Tomas Couzo Aspitia es un joven libertario de Córdoba que forma parte del ejército rentado de «influencers» dedicados a confundir a través de las redes sociales. Sostiene un discurso violento, binario, superficial y ruidoso. Todos los ingredientes necesarios para que el engaño y la mentira sean el producto más deseado por la sociedad cordobesa. Couzo Aspitia viene de cuna menemista, con beneficios económicos familiares desde esa época. Su tía, es una mediática escibana titular del estudio Couzo-Ramacciotti (ultra menemistas), beneficiados con el otorgamiento de registros de automotores en aquellos tiempos. El propio influencer libertario es empleado de uno de esos registros del automotor que le fueron entregados por Menem a su tía. Específicamente cobra del registro de avenida Fuerza Aérea 1019. Es tambien beneficiario de una beca en la Agencia Córdoba Deportes porque practica Judo y es el Presidente de la Juventud Libertaria de Córdoba.
Su militancia se expresa a través de las redes. Y su nueva línea de acción es la de aparecer como aliado del sector liderado por la izquierda en la Unión de Educadores de la Provincia de Córdoba.
En realidad los sindicalistas de la UEPC y el joven libertario expresan un fuerte alianza política.
El acuerdo libertario con el sindicalismo de la UEPC cordobesa es un hecho que parece beneficiar a los dirigentes del sector, ya que ellos de hecho avalan al libertario y lo festejan en las redes.
A cambio el joven logró que ningín dirigente de la UEPC cuestione la polìtica salarial y educativa del Presidente Javier Milei. Nadie propone ninguna medida de fuerza contra el gobierno nacional que les quitó el incentivo docente.
Los sindicalistas de la UEPC cordobesa avalan con silencio a Milei y concentran sus reclamos a la provincia.
La contradicción parece evidente, pero a los medios y periodistas de Córdoba, eso no les molesta. Ni siquiera lo analizan. El foco está puesto en todo lo que no moleste a Milei, a los jóvenes libertarios ni al menemismo tardío.
Libertarios y sindicalistas; sindicalistas y libertarios. Un solo corazón. En el medio la educación pública destruída por Javier Milei y su gobierno que pasa sin que se cuestione. Ni a los sindicalistas ni a los libertarios les importa un pito la educación.
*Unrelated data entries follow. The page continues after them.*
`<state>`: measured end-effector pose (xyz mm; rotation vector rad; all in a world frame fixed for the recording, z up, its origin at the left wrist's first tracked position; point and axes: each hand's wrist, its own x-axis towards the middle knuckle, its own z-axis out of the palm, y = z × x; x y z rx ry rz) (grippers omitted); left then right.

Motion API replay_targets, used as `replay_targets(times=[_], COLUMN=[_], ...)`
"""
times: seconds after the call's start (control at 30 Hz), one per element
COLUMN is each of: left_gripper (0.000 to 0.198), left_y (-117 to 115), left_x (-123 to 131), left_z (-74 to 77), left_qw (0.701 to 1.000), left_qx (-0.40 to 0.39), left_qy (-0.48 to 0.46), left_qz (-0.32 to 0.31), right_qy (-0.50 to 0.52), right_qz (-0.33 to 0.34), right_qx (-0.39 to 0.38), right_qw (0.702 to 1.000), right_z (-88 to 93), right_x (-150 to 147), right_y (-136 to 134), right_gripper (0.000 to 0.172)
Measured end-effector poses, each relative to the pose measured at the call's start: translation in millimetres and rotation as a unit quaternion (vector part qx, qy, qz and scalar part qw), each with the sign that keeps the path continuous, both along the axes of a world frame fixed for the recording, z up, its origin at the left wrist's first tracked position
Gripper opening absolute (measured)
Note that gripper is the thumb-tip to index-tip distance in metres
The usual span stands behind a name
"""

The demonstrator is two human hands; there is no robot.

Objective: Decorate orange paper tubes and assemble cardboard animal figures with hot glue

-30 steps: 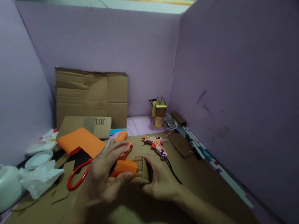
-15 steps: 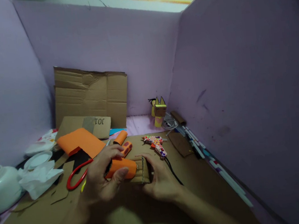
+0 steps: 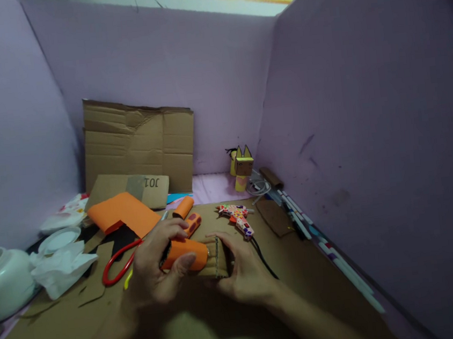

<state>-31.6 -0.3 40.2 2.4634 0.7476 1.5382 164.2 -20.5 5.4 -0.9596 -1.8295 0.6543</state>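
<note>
Head view: the left hand (image 3: 153, 270) is curled closed around an orange paper roll (image 3: 187, 253), thumb on its side. At the roll's 3 o'clock, touching it, a corrugated cardboard piece (image 3: 217, 262) is pinched by the right hand (image 3: 243, 269). Red scissors (image 3: 117, 263) lie at 9 o'clock.

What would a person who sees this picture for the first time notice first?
The eye goes first to the centre, where the left hand grips a bright orange roll beside a small cardboard piece held by the right hand. Next come the red-handled scissors to the left of the hands, and the big cardboard sheet leaning on the back wall.
</note>
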Motion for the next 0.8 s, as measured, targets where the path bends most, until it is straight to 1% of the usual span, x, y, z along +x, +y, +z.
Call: replay_targets(times=[0.17,0.33,0.43,0.6,0.7,0.8], left_gripper=[0.019,0.020,0.019,0.013,0.011,0.010], left_y=[0.9,-0.2,-0.9,-1.3,-1.9,-1.7], left_x=[2.3,4.3,5.3,5.6,4.8,4.2], left_z=[-2.9,0.8,2.1,1.8,2.3,2.9], left_qw=[1.000,1.000,1.000,1.000,0.999,0.999], left_qx=[0.000,0.015,0.010,-0.008,-0.028,-0.022], left_qy=[-0.011,0.009,0.009,0.019,0.034,0.044], left_qz=[0.002,0.004,0.003,-0.004,0.005,0.008], right_qy=[-0.004,-0.009,-0.008,-0.029,-0.036,-0.039], right_qz=[0.021,0.023,0.028,0.014,0.005,0.002], right_qx=[-0.016,-0.016,-0.012,-0.011,-0.012,-0.007], right_qw=[1.000,1.000,1.000,0.999,0.999,0.999], right_z=[2.4,4.3,5.5,5.9,4.8,4.4], right_x=[0.6,0.1,-0.3,0.2,0.6,0.5], right_y=[-1.4,-2.5,-2.8,-3.4,-4.0,-4.4], right_gripper=[0.059,0.055,0.055,0.056,0.056,0.054])
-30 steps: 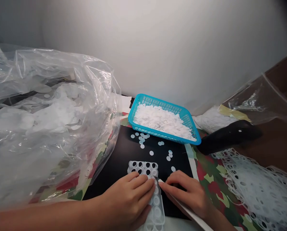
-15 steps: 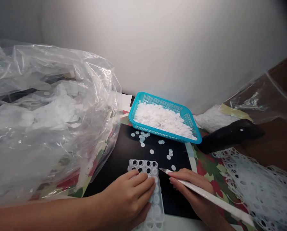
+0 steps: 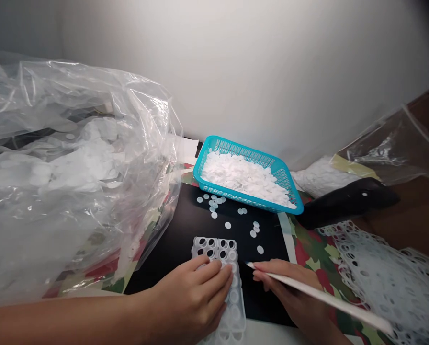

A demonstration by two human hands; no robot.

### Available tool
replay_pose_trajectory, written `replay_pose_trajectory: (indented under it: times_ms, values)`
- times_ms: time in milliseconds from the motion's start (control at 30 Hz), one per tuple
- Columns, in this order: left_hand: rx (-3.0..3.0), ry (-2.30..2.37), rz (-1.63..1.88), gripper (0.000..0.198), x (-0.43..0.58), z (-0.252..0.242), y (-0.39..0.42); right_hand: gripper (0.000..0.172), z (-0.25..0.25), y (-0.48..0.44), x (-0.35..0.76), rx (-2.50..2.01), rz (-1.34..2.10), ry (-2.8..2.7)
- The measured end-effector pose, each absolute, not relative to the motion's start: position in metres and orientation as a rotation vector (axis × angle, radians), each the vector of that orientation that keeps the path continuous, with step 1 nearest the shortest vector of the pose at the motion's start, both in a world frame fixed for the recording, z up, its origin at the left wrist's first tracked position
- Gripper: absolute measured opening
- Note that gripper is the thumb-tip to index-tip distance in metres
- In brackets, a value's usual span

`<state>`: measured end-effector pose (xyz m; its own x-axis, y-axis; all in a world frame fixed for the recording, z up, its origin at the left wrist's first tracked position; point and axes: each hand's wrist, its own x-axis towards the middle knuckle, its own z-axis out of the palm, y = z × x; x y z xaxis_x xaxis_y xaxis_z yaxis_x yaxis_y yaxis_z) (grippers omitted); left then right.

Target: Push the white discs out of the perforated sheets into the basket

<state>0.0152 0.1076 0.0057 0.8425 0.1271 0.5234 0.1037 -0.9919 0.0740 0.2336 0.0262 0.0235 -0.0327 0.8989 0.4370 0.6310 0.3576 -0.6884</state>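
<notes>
Pressing our left hand (image 3: 193, 297) flat and unclenched on the sheet (image 3: 218, 249) on the mat (image 3: 186, 225), probably to pin it, we grip a stick (image 3: 318, 297) in our right hand (image 3: 293, 292), tip just beside the sheet, discs (image 3: 227, 224) lying loose before the basket (image 3: 243, 196).

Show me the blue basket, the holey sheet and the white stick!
blue basket (image 3: 243, 198): head view, on its front wall.
holey sheet (image 3: 214, 248): head view, on its far end, past the fingers.
white stick (image 3: 318, 297): head view, on the middle of its length.
</notes>
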Motion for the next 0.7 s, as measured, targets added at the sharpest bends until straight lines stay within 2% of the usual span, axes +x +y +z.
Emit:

Esto forma parte del cinismo y la hipocrecía creciente de los sindicatos cordobeses y de buena parte de los ciudadanos cordobeses y de sus periodistas. En esta provincia tan afín a todas las derechas, incluso a las derechas que lideraba Luciano Benjamín Menéndez, celebran con jubilo fálico la motosierra de Milei, pero exigen a viva voz y a través de videitos de los jóvenes libertarios, mejores salarios, salud pública de excelencia, mejores jubilaciones, menos impuestos.
Son tiempos que actualizan la hipocrecía de una provincia reaccionaria y de dirigentes sindicales funcionales y beneficiarios de las derechas de todos los tiempos, que dijeron y dicen combatir, pero que en realidad avalan.